• **PROVIDED MATERIAL**
_ _ _ _ _ _ _

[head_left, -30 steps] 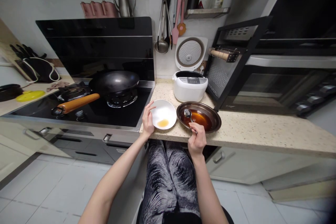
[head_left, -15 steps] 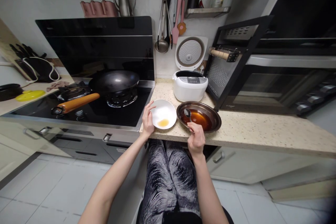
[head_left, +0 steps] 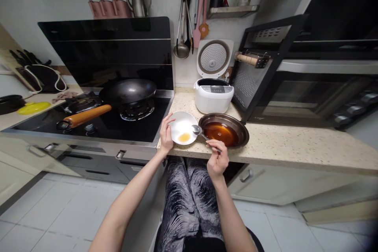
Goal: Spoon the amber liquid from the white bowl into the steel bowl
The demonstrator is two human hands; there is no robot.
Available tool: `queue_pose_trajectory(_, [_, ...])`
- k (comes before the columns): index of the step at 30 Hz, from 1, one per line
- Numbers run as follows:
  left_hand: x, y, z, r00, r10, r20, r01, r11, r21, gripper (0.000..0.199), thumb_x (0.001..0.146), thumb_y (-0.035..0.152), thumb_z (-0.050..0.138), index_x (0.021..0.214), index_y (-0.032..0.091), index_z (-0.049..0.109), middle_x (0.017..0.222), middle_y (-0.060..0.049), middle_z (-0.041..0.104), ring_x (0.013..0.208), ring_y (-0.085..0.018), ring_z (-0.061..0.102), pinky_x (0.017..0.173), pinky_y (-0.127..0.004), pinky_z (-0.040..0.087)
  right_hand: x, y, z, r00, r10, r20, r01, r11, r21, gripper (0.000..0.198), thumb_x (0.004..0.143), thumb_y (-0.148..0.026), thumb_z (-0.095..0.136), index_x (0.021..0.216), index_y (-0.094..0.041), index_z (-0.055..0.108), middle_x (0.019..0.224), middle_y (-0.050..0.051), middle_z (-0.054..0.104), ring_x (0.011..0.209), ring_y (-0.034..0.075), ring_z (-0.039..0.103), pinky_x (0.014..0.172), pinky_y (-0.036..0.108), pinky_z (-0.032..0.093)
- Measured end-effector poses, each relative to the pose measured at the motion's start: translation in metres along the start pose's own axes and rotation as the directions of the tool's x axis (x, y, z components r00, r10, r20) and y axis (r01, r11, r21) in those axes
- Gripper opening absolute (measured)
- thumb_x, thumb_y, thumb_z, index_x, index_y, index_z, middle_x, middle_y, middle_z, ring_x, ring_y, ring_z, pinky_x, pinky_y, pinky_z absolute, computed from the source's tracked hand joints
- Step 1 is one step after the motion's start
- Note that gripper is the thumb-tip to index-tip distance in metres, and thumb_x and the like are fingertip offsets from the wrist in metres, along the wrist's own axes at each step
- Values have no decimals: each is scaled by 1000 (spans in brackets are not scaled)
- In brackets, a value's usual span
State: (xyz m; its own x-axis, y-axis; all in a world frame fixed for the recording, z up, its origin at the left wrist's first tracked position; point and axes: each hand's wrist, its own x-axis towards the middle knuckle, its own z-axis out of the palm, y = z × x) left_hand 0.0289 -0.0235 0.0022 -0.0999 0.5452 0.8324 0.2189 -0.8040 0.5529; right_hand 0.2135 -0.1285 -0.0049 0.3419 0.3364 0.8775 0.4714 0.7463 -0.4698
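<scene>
My left hand [head_left: 167, 134] grips the left rim of a white bowl [head_left: 180, 120], thumb and fingers around its edge. A small pool of yellowish liquid [head_left: 184, 137] lies in the bottom of that bowl. In my right hand [head_left: 217, 158] is the handle of a metal spoon [head_left: 197, 129]; its head is over the bowl's right rim. To the right stands a dark metal basin [head_left: 243, 134] with reddish-brown liquid [head_left: 221, 133] in it. Whether the spoon carries any liquid is hard to make out.
Behind the basin a white rice cooker [head_left: 214, 96] stands with its lid up. On the gas stove [head_left: 141, 132] at left sits a black wok [head_left: 130, 92] with a wooden handle. An oven [head_left: 313, 98] is at right, and utensils [head_left: 183, 27] hang on the wall.
My right hand has brought the spoon out of the basin and leftward to the white bowl's rim. My left hand stays on the bowl.
</scene>
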Motion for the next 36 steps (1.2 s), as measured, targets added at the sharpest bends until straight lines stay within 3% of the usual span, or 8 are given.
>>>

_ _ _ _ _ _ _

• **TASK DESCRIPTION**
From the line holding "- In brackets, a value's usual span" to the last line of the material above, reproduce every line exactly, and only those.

• **EXPECTED ANSWER**
- In brackets, a value's usual span
State: (xyz m; its own x-axis, y-axis; all in a world frame fixed for the recording, z up, its origin at the left wrist's first tracked position; point and axes: each hand's wrist, its own x-axis towards the middle knuckle, its own z-axis out of the palm, y = z × x) left_hand 0.0289 -0.0235 0.0022 -0.0999 0.5452 0.8324 0.2189 -0.8040 0.5529; right_hand 0.2135 -0.1285 -0.0049 0.3419 0.3364 0.8775 0.4714 0.7463 -0.4698
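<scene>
My left hand [head_left: 167, 134] grips the left rim of a white bowl [head_left: 180, 120], thumb and fingers around its edge. A small pool of yellowish liquid [head_left: 184, 137] lies in the bottom of that bowl. In my right hand [head_left: 217, 158] is the handle of a metal spoon [head_left: 197, 129]; its head is over the bowl's right rim. To the right stands a dark metal basin [head_left: 243, 134] with reddish-brown liquid [head_left: 221, 133] in it. Whether the spoon carries any liquid is hard to make out.
Behind the basin a white rice cooker [head_left: 214, 96] stands with its lid up. On the gas stove [head_left: 141, 132] at left sits a black wok [head_left: 130, 92] with a wooden handle. An oven [head_left: 313, 98] is at right, and utensils [head_left: 183, 27] hang on the wall.
My right hand has brought the spoon out of the basin and leftward to the white bowl's rim. My left hand stays on the bowl.
</scene>
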Motion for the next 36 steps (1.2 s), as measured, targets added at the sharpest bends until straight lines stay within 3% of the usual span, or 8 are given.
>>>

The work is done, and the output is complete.